Friday is movie night. Homemade popcorn — Franklin’s butter, Flavacol, the whole ritual. We rotate between classics and whatever they want. Sandlot. Star Wars. Pirates of the Caribbean (the eldest now uses “I’m sending you to Davy Jones’ locker” as a threat to her siblings, which I consider a parenting win).

The point isn’t to curate some perfect film education. It’s the rhythm — same night, same popcorn, same couch. Predictability is underrated. Kids thrive on structure they can count on. So do adults. The reason these rituals work isn’t the content — it’s that they’re always there. Thursday is BJJ. Friday is movies. Sunday is church. The rhythm holds even when the week doesn’t.

Church

Sunday we go to church. Faith is important to our family. I want to share what I believe with my kids, and I want them to see it lived out — not just talked about. Others will share their beliefs as they grow. That’s fine. But I want them to have something to stand on. Something bigger than algorithms, peer approval, content consumption. I want them to know how what we believe can be used to navigate a big, scary, exciting, wondrous world.

A Day of Rest

Sunday is also a day of rest. After church, we slow down. No agenda, no productivity. The sabbath principle is simple: you weren’t designed to run seven days a week. Rest isn’t something you earn — it’s built into the rhythm. The kids see us stop, and they learn that rest is part of the design, not a failure of it.

Allowance

Honestly, we’re hit or miss on this.

The research is interesting: some studies suggest tying allowance to chores undermines intrinsic motivation. Kids naturally want to help, and paying them can make it transactional. Other research shows earning money teaches work ethic.

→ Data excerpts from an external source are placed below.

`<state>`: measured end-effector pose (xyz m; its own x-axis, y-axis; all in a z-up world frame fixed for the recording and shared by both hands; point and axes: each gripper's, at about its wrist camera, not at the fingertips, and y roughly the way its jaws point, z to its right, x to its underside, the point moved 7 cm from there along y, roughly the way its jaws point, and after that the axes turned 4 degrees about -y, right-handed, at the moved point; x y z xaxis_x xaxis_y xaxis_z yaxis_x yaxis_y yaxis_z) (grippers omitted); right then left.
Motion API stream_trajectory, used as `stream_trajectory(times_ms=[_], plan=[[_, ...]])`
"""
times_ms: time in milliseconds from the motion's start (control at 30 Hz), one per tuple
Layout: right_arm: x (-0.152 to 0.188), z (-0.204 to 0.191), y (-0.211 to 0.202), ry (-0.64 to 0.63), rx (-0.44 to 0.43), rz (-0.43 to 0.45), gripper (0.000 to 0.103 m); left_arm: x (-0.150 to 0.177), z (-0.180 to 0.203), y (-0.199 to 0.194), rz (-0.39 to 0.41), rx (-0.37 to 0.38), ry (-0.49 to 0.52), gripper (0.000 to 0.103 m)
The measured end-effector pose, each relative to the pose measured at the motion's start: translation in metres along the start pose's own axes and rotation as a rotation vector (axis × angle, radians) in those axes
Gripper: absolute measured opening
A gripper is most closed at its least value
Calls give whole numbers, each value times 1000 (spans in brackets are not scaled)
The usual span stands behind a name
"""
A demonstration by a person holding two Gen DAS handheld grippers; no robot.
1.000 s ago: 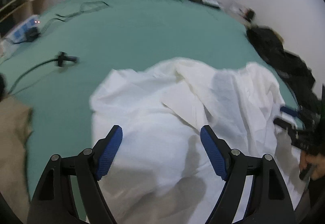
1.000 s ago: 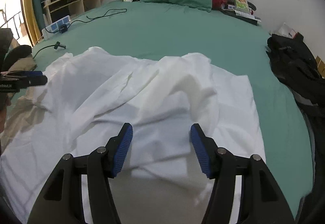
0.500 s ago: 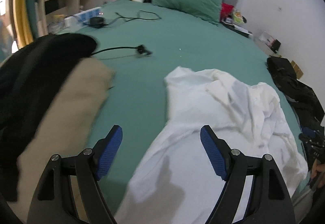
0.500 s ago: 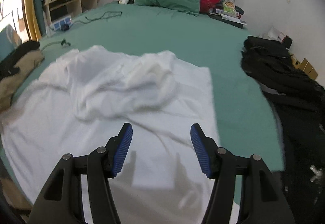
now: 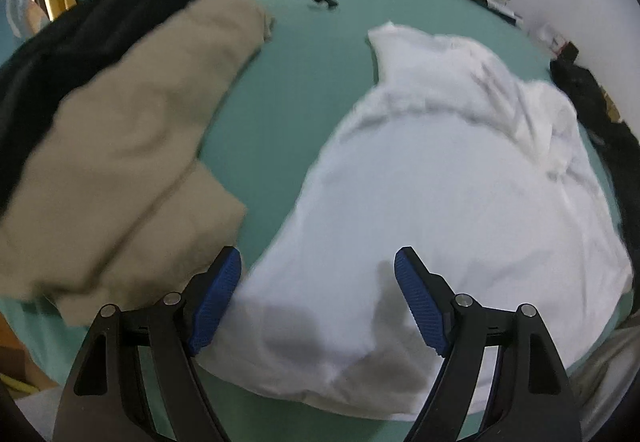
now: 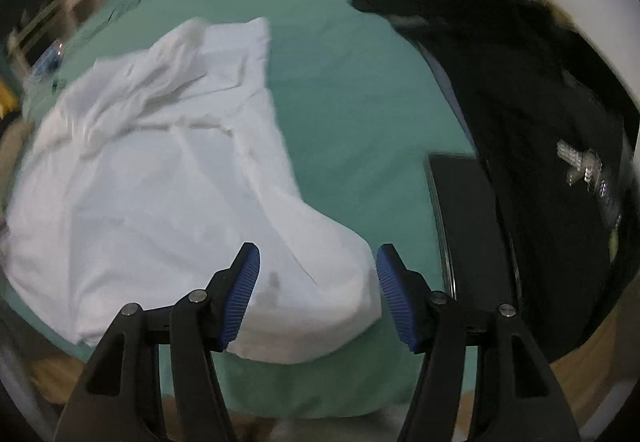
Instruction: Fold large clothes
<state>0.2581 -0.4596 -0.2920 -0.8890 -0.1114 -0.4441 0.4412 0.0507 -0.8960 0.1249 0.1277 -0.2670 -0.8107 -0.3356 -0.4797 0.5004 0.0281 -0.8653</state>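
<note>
Both hand-held grippers swung apart over white garment [image 5: 460,177].

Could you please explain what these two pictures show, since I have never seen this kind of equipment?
There is no robot: a person holds a two-finger gripper in each hand, each with a fisheye camera looking along its fingers. One picture is from the left gripper, the other from the right gripper. Both point down at a green bed. A crumpled white garment lies on it, with a tan garment at one side and dark clothes at the other. Both grippers stand open over the white garment's near corners, holding nothing.
</note>
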Motion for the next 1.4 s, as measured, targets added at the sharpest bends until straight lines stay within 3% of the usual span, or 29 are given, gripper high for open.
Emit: stream_trajectory(times_ms=[100,400,533,633,700,733,767,833,900,1000,1067,1100,1133,1267,1400], plan=[[7,13,8,55,-26,-26,61,8,3,-3,15,-32,43,83],[26,11,37,105,-99,-77,61,22,-1,-10,-22,-6,-31,83],[32,-7,39,38,-107,-63,61,28,3,-5,-11,-46,6,83],[38,-22,38,51,-201,-54,61,28,6,-4,-18,-76,14,84],[41,-33,37,22,-228,-54,51,29,7,-4,-20,-91,15,84],[40,-38,36,4,-233,-50,29,29,7,-5,-21,-91,9,84],[40,-44,37,-14,-246,-54,15,30,7,-5,-23,-89,5,84],[41,-55,39,-54,-259,-61,7,31,8,-5,-32,-81,0,84],[41,-69,39,-103,-260,-50,7,30,10,-5,-49,-78,7,84],[43,-87,38,-148,-258,-37,7,27,15,-5,-65,-54,15,67],[42,-92,36,-153,-252,-22,7,27,20,-8,-67,-21,20,37],[40,-93,35,-146,-255,-10,7,28,21,-9,-67,-17,18,28],[37,-94,33,-137,-260,5,6,29,23,-11,-68,-2,9,11],[33,-89,15,-90,-282,83,6,34,36,-23,-77,106,-29,6],[35,-77,5,-6,-290,105,6,32,42,-45,-31,141,-22,6]])
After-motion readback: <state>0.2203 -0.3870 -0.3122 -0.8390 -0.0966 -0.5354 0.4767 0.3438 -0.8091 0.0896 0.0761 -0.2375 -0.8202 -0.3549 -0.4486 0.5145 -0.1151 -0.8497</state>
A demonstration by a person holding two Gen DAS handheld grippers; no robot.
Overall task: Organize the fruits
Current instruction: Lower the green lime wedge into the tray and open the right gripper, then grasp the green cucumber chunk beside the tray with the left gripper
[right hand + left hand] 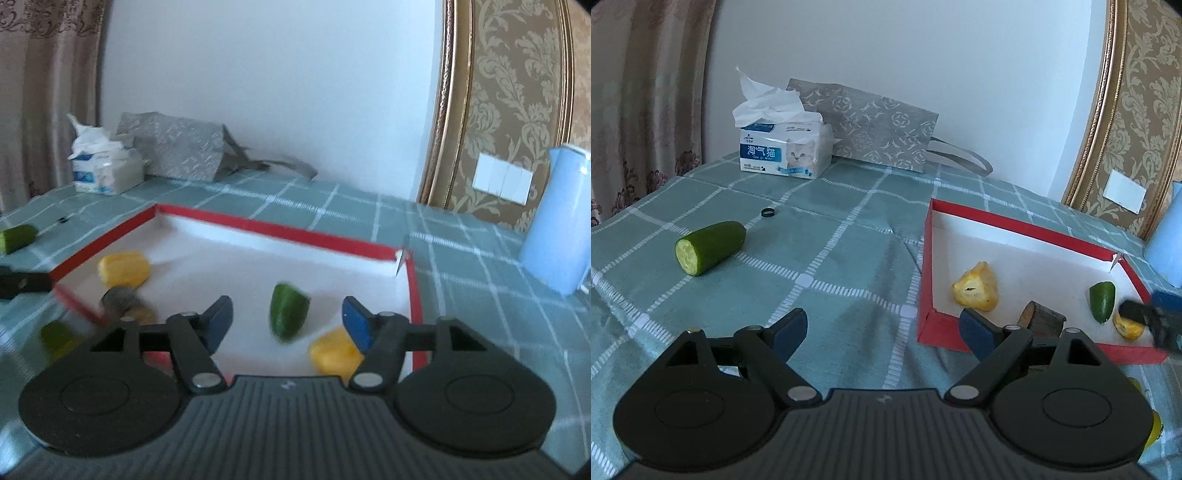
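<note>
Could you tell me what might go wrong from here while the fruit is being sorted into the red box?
1. The cucumber half lies on its rounded side on the tablecloth, so a nudge from the open left gripper might roll it away.
2. The right gripper hangs open low over the red box; it could knock the green piece there.

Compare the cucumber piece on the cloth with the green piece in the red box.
The cucumber piece on the cloth lies outside the red box; the green piece lies inside it. The cloth piece looks longer, with a pale flat cut face showing; the boxed one looks shorter and tapers to a point, with no cut face visible. Both have dark green skin, and no jaws hold either.
</note>
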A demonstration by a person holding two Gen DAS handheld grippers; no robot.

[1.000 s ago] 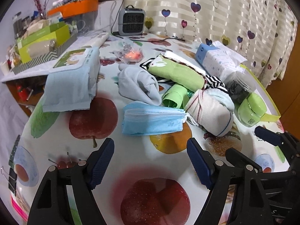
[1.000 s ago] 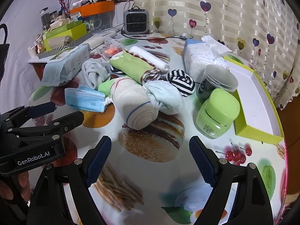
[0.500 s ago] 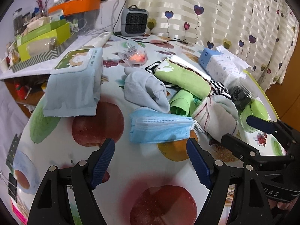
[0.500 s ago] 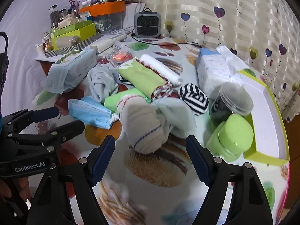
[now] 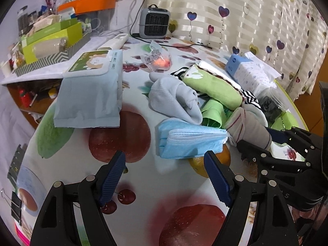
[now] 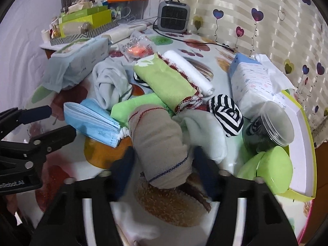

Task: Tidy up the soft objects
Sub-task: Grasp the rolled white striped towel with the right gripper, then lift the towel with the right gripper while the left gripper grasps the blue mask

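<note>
A pile of soft things lies mid-table: a beige rolled sock (image 6: 162,149), a blue face mask (image 5: 188,141), a grey sock (image 5: 174,98), a green cloth roll (image 6: 166,82), a striped sock ball (image 6: 227,116) and a pale blue sock (image 6: 207,135). My right gripper (image 6: 163,164) is open, its blurred jaws on either side of the beige sock's near end. My left gripper (image 5: 164,176) is open and empty, just short of the mask. The beige sock also shows in the left wrist view (image 5: 250,127).
A wet-wipes pack (image 5: 90,94) lies left. A tissue pack (image 6: 258,84), a clear-lidded jar (image 6: 270,127), a green jar (image 6: 272,172) and a yellow-green tray (image 6: 303,135) stand right. A small heater (image 6: 174,17) and stacked boxes (image 6: 88,20) are at the back.
Both grippers moved forward toward the pile. The right one now has the beige sock between its open jaws; the left one came closer to the mask.
</note>
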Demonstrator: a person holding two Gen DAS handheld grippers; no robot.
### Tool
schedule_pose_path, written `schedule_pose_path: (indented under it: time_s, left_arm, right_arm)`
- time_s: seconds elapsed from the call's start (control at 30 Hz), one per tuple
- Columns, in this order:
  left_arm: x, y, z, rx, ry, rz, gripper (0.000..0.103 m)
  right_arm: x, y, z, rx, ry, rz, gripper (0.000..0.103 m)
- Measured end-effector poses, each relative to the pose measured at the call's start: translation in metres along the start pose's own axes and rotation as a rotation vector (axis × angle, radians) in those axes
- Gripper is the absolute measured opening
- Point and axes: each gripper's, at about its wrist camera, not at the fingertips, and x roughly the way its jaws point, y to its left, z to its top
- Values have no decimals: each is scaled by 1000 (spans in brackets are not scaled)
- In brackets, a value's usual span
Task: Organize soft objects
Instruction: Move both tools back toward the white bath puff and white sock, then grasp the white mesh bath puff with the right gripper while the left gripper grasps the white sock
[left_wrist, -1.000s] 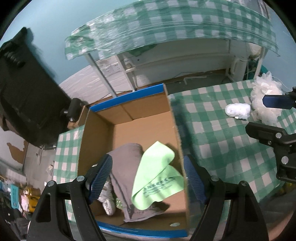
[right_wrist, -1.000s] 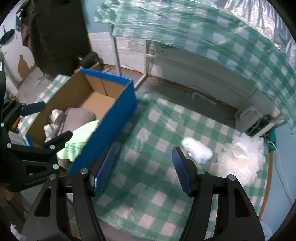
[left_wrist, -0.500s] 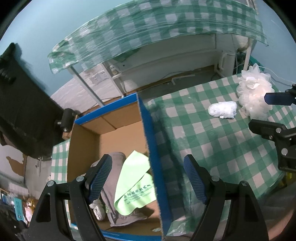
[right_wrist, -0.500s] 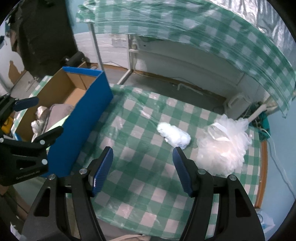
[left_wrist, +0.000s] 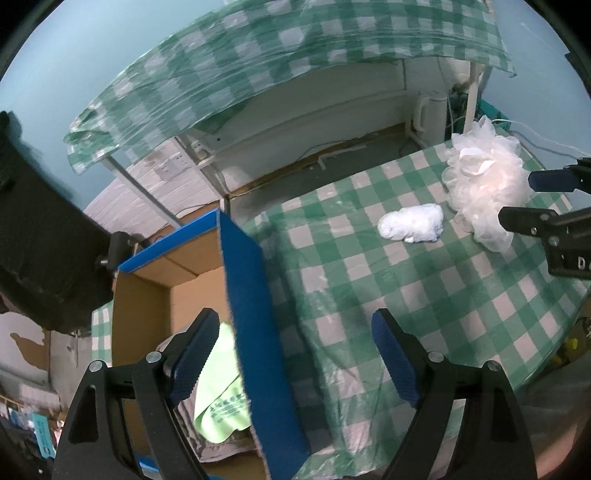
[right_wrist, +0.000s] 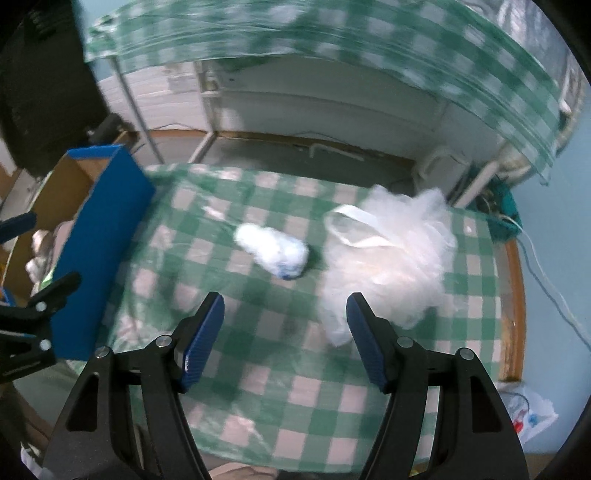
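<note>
In the left wrist view, your left gripper (left_wrist: 295, 354) stood wide, nothing between its blue pads; its jaws had just been opening. One finger hung over the cardboard box (left_wrist: 258, 295) at lower left, the other over the checked tablecloth (left_wrist: 424, 295), so the blue wall ran up between them. Drop from there and you risked catching that wall and shoving the box. Inside it, at the bottom left of the frame, lay a green cloth (left_wrist: 218, 391) on a grey garment (left_wrist: 221, 448). The small white bundle (left_wrist: 412, 223) sat right of centre, upper half, with its long axis running nearly left to right across the frame, the right end a shade higher. Just beside it, at upper right, was the white mesh pouf (left_wrist: 484, 184). Your right gripper (left_wrist: 517, 201) showed at the right edge, close by the pouf, also parted and empty.

In the right wrist view, your right gripper (right_wrist: 284, 321) was parted and held nothing; its jaws had just been widening too. The bundle (right_wrist: 273, 249) lay above the gap, at frame centre, long axis slanting from upper left to lower right, a bluish patch at the lower right end. The pouf (right_wrist: 388, 258) touched or nearly touched it on the right, and its loose netting reached down beside the right finger. Closing there, you could have snagged the mesh along with the bundle, or pinched the plastic-covered cloth (right_wrist: 277, 369) beneath. The picture was blurred, so the contact between the two I cannot judge.
</note>
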Motion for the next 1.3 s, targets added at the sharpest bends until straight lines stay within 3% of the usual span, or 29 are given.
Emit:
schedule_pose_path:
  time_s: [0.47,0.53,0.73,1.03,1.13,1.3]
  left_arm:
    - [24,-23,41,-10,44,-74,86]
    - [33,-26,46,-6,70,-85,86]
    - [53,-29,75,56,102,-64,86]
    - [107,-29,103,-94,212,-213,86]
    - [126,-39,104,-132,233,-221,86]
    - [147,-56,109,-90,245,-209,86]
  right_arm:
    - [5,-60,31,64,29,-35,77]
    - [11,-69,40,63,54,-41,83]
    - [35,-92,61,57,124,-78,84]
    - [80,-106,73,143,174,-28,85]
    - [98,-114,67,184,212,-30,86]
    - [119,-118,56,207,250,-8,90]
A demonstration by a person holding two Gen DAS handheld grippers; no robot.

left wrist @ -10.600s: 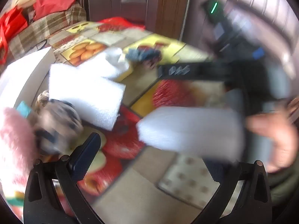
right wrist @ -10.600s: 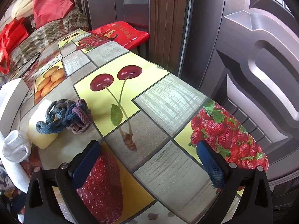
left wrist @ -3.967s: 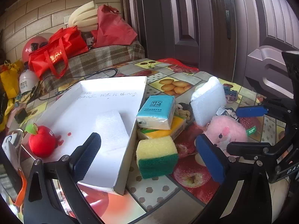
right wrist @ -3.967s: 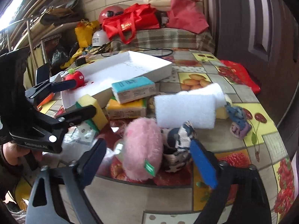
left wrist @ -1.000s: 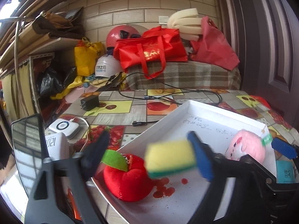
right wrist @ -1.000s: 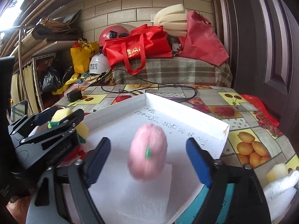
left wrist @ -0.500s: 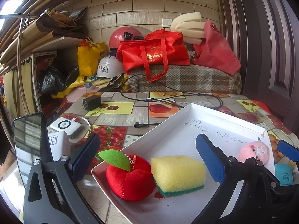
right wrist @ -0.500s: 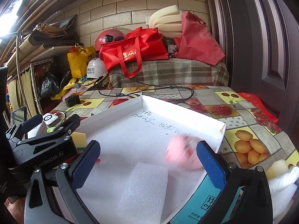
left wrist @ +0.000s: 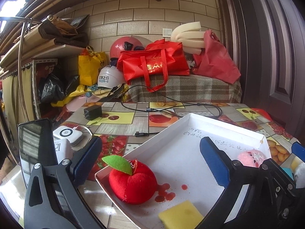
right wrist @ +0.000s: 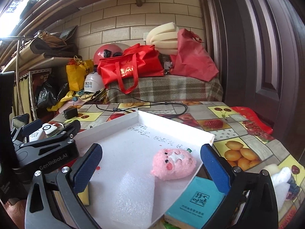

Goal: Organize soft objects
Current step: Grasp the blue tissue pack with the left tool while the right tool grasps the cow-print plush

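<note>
Both grippers stood released and empty over the white tray (right wrist: 198,133). The left gripper (left wrist: 150,162) hung above the tray's near corner, jaws wide, with the plush apple (left wrist: 133,183) directly below and between them and the yellow sponge (left wrist: 181,217) lying just nearer the camera, at the frame's bottom edge. The right gripper (right wrist: 150,164) was spread just as wide at the tray's other side; between its jaws lay the pink plush (right wrist: 174,164), close to the tray's right rim, and a white foam sheet (right wrist: 131,198) on the tray floor.

What was left to sort lay outside the tray, to the right. A teal book-like pack (right wrist: 194,202) sat against the tray's right rim, partly under the right gripper's right finger (right wrist: 213,169), its long axis running roughly along that rim. Farther right on the surface (right wrist: 238,141) was a white cloth bundle (right wrist: 282,175) with a pale foam piece (right wrist: 270,168) beside it.

The right hand seemed much the nearer to these; the left gripper was across the tray from them. Reaching the teal pack would probably need the right gripper to swing right and down, jaws straddling its short side.
</note>
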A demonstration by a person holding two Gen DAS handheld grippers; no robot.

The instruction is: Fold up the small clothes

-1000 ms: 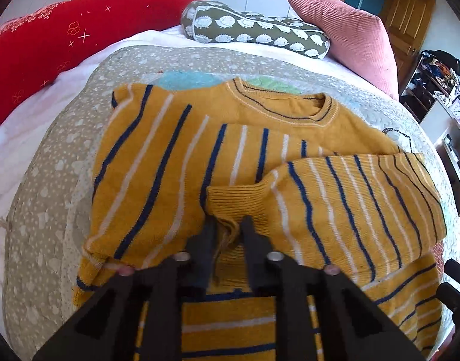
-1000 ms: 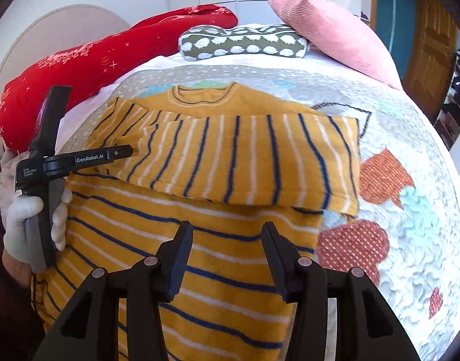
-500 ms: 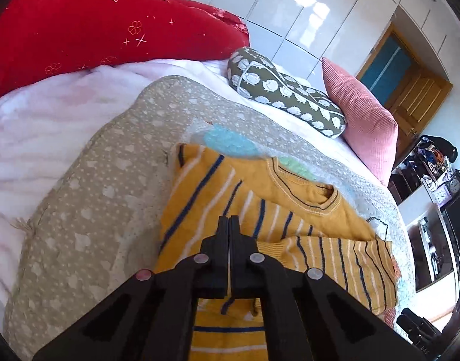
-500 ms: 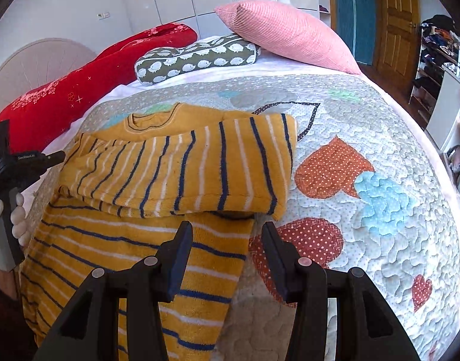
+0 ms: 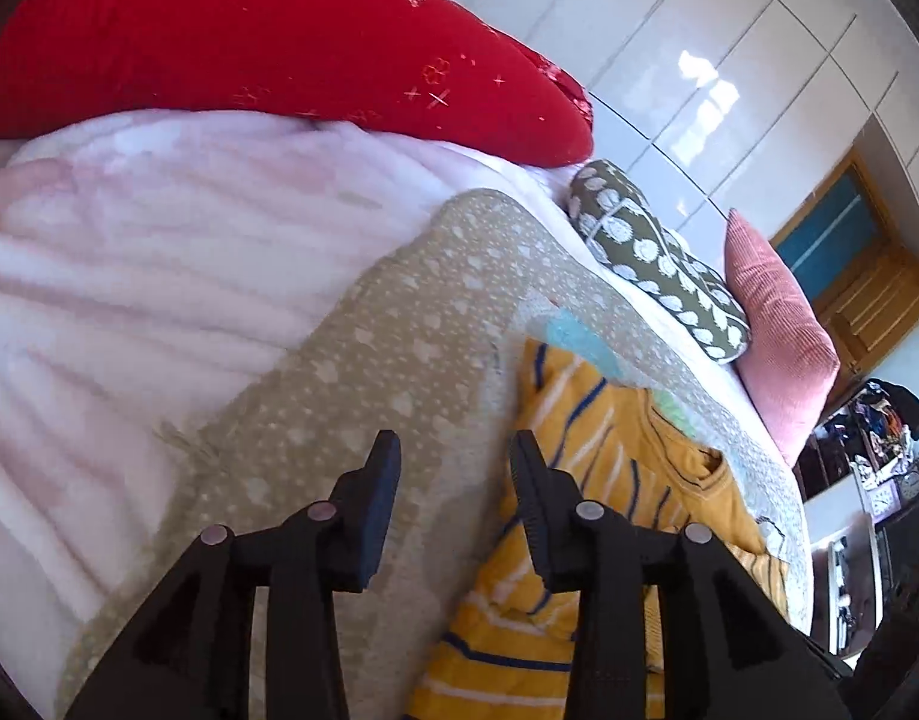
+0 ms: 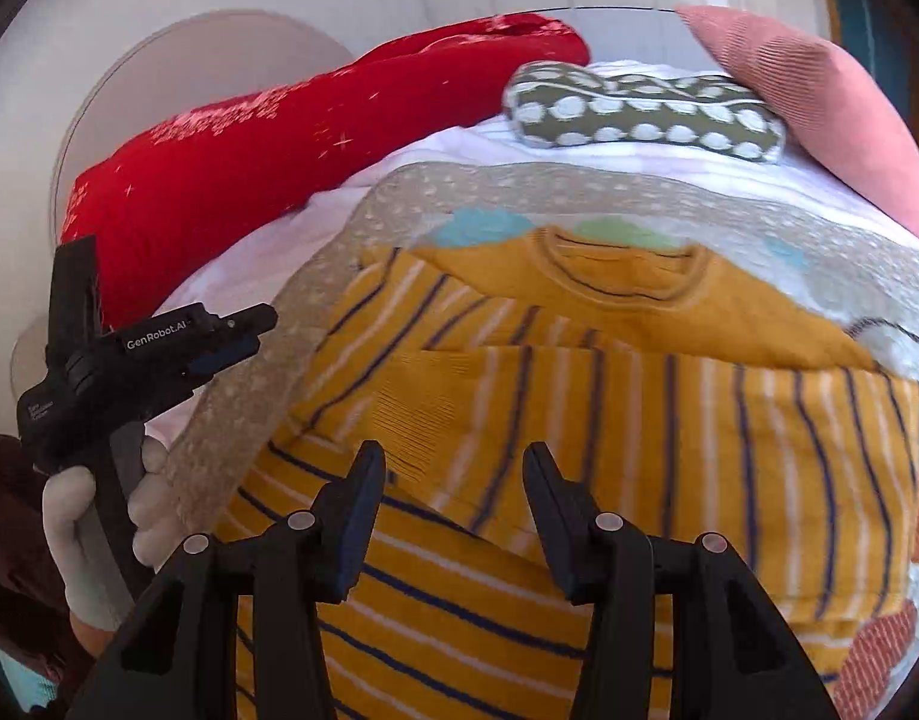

The compromise most experts recommend: baseline chores are unpaid — that’s just being part of a family. Extra work (washing the car, deep cleaning) can earn extra money.

We’re not consistent here. Ideally, there’s a small stipend for basic responsibilities and opportunities to earn more. But I’m not going to pretend we’ve nailed it. Work in progress.


These rhythms aren’t perfect. Some weeks we miss movie night. Some mornings the Math Academy streak breaks. Some Sundays we’re tired and church feels like a slog.

That’s fine.

The point isn’t perfection. It’s intention. It’s showing up more often than not. It’s building a life where your kids see you learning, working, resting, believing — and they’re right there with you.

A single lit window in a dark building with family silhouettes inside

I know what holds people back. You’re afraid you’ll lose your career momentum. Lose your identity. Lose the version of yourself you’ve worked so hard to build. I get it.

When I lost my brother, I thought I’d lost my identity as a brother. That role — gone. Permanently.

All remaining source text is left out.